Using the records that appear below, write out exactly the lines from the one with "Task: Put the" through the one with "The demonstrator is", keeping both end lines.

+++

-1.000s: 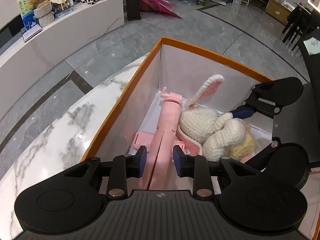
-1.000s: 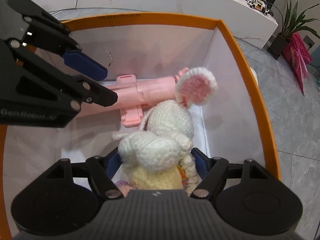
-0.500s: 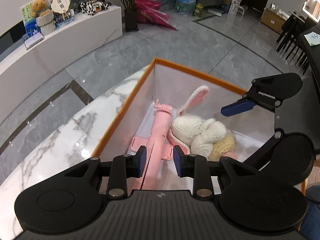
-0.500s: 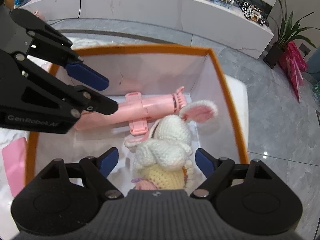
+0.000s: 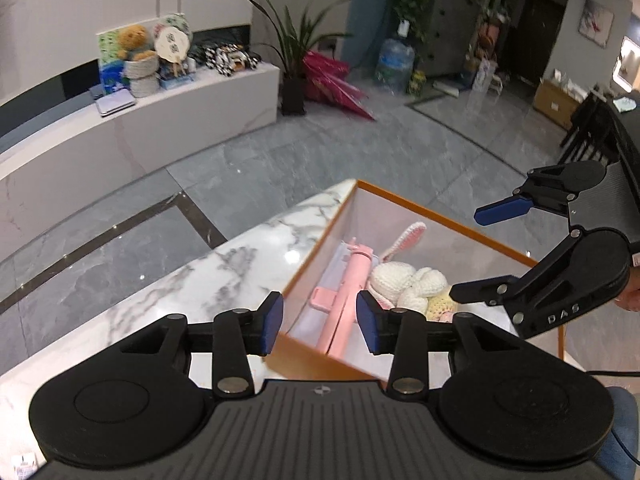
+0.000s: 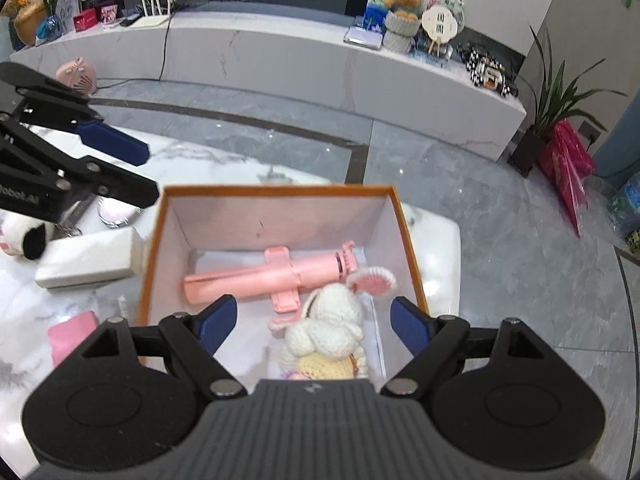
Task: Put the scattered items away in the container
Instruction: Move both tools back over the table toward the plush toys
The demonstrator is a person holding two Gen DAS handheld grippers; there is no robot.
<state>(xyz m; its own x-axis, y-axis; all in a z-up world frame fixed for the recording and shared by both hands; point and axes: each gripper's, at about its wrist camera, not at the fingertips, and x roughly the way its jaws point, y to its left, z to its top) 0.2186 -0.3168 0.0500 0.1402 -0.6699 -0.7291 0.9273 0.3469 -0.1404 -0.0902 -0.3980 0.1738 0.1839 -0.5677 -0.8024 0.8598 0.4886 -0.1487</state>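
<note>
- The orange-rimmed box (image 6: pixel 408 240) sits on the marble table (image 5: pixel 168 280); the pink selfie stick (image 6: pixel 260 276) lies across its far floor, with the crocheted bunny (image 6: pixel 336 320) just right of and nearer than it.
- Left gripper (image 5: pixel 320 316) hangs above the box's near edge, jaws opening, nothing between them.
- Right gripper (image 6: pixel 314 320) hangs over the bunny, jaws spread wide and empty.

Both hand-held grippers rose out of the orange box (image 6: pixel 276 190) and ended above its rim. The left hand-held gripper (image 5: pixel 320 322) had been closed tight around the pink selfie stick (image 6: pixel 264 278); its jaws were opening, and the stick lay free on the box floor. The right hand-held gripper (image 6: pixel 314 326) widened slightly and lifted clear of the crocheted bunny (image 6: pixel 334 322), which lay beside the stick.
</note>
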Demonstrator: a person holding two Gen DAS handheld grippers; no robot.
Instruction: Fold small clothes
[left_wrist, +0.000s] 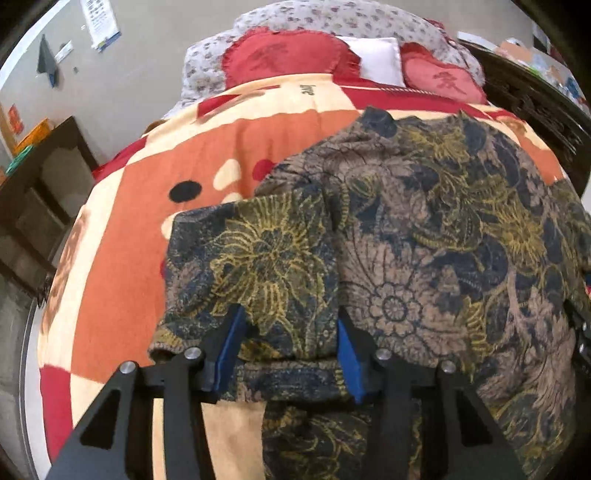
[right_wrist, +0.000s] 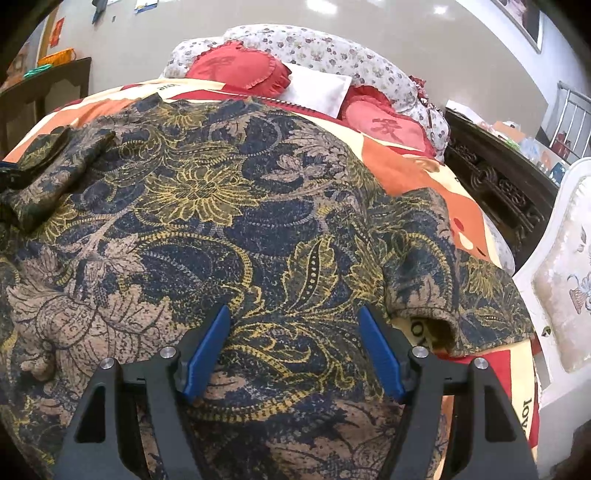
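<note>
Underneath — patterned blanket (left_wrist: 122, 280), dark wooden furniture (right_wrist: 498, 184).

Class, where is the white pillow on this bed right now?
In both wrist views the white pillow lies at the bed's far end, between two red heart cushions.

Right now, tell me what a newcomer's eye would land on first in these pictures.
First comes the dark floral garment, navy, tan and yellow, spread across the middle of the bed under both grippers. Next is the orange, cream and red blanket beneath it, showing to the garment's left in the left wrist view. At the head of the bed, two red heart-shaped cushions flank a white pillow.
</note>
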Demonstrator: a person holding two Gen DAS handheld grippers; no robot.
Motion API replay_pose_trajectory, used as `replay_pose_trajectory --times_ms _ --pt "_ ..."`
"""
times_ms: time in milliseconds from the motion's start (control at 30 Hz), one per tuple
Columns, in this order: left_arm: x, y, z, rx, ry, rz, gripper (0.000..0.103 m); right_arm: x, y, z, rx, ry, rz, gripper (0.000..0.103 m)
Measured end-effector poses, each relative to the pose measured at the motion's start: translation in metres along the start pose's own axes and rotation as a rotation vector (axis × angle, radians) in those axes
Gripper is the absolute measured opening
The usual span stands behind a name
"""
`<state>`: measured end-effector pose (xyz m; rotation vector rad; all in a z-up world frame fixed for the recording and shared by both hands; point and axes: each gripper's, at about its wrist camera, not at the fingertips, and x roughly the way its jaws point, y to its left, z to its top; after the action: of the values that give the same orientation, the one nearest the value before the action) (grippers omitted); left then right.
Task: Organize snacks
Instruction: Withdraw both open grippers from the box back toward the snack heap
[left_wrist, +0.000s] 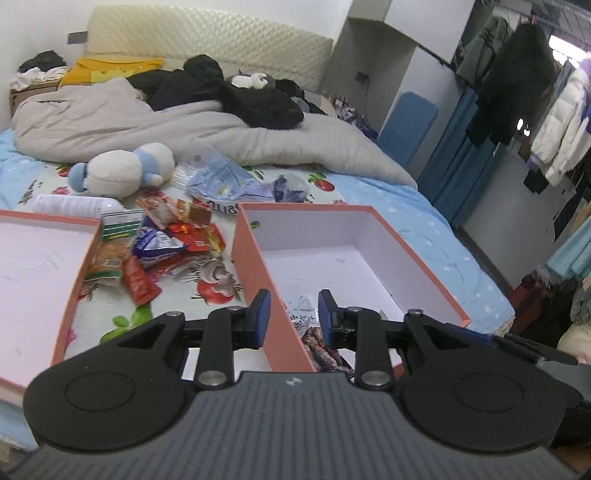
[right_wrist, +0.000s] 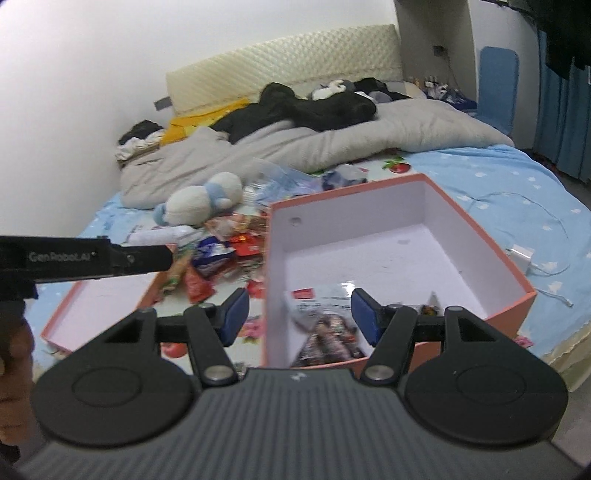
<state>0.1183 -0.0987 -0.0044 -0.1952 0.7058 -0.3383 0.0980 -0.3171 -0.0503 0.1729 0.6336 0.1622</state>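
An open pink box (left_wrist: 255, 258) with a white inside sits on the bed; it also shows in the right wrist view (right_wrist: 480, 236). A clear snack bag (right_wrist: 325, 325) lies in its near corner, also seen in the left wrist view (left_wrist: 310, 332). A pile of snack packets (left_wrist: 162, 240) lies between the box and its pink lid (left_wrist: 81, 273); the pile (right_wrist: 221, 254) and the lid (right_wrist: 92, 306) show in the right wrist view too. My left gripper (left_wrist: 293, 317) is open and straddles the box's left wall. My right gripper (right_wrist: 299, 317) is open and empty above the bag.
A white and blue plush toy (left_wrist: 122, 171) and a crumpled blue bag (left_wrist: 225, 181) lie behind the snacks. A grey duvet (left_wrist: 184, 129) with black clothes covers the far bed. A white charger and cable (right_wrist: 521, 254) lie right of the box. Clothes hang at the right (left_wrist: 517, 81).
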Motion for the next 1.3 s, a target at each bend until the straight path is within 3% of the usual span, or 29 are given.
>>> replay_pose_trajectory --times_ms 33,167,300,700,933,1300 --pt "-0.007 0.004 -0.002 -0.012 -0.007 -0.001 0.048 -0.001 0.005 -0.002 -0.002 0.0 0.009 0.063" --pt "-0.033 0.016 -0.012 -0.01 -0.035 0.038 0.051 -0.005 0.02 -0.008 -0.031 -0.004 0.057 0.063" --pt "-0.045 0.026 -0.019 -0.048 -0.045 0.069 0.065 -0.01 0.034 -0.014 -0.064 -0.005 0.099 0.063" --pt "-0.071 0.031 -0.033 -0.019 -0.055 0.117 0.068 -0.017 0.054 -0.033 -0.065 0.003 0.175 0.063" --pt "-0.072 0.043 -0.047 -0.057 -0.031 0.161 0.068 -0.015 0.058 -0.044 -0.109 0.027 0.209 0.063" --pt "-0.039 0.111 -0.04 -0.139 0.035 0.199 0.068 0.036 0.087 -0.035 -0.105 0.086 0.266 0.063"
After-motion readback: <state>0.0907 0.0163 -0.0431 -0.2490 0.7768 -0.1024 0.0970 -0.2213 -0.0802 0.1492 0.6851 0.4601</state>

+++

• **Written response**
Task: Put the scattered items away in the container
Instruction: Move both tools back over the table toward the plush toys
The demonstrator is a person holding two Gen DAS handheld grippers; there is no robot.

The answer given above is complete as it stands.